Advice please

Kasi

Well-Known Member
#21
GeorgeD said:
Maybe you misunderstand the risk of the game. Lets say a game has a house edge of .5% ... does that mean if you buy in for $200 and play for 4 hours you should only lose about $10? ($200 * .05)? Well, no .. that's what I thought in the beginning. If you buy in for $200, and flat bet $10, you will probably play about 60 hands per hour, so you will risk $600 per hour (@10 * 60) and on average lose $30 per hour or $120 in four hours IN THE VERY VERY LONG RUN.
No big deal because you do have the right idea. But you are off by a decimal - like wagering $600/hr, maybe more technically speaking, playing against 60 dealer upcards/hr at $10, making perhaps more likely that one has wagered more like $660 than $600 by then in alot of typical DOA and DAS games, you'd expect to lose $3/hr not $30. So maybe one flat-bet every 3 hours or so.

Anyway, like you pointed out, due to variance, aka "luck", I believe one can lose alot more in one's mind due to completely expected "luck" than one thinks.
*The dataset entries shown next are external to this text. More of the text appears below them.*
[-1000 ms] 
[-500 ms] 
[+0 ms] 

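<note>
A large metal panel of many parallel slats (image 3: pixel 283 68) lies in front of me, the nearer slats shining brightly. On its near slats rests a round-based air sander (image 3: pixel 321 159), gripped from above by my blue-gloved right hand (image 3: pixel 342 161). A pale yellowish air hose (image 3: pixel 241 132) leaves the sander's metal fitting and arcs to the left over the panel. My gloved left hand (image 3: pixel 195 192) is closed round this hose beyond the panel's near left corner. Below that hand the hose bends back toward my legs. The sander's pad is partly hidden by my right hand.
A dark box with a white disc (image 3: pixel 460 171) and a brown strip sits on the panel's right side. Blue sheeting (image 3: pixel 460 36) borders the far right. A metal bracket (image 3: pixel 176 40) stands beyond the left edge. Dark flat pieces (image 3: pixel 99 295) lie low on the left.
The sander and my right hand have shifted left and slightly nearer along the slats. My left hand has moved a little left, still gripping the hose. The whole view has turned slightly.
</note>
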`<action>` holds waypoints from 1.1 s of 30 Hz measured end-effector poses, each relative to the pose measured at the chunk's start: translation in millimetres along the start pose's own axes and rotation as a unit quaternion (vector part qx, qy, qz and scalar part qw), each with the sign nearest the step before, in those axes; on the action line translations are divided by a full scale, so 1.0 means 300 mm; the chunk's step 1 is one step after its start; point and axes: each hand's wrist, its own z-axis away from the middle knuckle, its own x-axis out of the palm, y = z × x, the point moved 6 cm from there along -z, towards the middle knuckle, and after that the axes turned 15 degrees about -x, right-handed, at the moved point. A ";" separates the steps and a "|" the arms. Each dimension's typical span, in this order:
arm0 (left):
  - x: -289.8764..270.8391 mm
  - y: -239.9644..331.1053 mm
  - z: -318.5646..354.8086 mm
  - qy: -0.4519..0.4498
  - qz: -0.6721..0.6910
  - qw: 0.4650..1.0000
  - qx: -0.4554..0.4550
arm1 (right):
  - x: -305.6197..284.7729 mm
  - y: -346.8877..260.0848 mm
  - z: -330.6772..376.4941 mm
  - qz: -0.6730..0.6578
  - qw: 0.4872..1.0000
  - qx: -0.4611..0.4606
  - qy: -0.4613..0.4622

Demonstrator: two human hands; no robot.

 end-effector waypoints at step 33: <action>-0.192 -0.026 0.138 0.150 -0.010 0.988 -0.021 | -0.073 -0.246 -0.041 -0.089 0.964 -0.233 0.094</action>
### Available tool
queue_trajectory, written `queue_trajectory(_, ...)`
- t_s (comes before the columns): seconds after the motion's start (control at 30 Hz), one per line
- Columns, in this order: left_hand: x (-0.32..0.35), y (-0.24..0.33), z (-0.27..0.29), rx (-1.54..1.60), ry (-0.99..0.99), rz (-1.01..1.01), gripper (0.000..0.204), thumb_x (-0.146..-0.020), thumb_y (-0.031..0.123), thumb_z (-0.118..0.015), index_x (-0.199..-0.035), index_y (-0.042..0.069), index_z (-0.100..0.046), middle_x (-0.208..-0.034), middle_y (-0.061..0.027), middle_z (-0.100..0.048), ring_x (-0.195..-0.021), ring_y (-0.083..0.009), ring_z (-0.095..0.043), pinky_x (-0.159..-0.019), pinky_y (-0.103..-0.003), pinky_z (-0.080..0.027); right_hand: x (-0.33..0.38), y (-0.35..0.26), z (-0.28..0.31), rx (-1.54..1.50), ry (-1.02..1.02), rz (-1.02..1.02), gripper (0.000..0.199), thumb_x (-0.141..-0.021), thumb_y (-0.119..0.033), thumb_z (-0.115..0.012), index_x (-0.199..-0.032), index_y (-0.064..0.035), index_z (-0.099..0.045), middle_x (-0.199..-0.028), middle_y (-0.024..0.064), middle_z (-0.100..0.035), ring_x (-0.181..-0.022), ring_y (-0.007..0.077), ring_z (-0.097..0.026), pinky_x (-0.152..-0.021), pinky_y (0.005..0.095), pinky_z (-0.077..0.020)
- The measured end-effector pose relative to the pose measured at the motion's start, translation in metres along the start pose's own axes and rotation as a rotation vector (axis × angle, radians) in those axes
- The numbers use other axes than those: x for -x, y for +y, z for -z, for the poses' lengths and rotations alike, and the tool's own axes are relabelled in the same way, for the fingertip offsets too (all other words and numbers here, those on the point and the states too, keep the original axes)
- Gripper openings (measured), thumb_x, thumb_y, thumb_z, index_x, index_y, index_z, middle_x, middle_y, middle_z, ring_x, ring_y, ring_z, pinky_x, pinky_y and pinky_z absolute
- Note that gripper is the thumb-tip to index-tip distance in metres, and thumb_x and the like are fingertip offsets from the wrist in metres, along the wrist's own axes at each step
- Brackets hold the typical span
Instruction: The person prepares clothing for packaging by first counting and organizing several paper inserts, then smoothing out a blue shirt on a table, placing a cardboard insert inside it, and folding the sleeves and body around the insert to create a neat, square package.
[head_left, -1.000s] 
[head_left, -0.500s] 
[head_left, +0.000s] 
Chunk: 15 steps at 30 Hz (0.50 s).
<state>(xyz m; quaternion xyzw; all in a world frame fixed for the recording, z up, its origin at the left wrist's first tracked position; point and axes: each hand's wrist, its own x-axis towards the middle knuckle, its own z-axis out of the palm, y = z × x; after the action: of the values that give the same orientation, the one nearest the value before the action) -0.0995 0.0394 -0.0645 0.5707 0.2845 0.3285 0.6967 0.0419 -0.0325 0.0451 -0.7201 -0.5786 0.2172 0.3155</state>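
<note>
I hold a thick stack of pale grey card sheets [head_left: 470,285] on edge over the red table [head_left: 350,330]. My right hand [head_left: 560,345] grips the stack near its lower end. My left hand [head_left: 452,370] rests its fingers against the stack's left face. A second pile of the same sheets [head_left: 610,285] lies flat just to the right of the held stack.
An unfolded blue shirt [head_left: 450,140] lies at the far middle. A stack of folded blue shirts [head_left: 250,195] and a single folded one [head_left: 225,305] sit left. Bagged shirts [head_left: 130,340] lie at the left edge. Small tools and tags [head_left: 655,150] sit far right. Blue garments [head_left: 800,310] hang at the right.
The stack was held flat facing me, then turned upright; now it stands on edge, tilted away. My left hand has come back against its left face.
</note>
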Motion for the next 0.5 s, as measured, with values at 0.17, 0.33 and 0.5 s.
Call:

It perhaps feels like they are possibly cheating at just one standard deviation. At 2 standard deviations, you are sure they actually are but maybe yet have still have some lingering doubt that after all "s*it happens". At 3 SD's, the doubt in your mind is likely completely gone. Yet, that wouldn't actually be true by a long shot.

So, to the original poster, that's about the way, more or less, it worked for me, emotionally vs mathematically, anyway. Emotionally, I was insane. Mathematically, I was comforted. Sort of.

It's a funny thing :)
 

N&B

Well-Known Member
#22
I think it works out including splits and doubles that 173 initial 1 unit bets lose 1 unit based upon a 0.50% House Advantage. How long it takes is variable due to table conditions of dealer speed, other players, etc.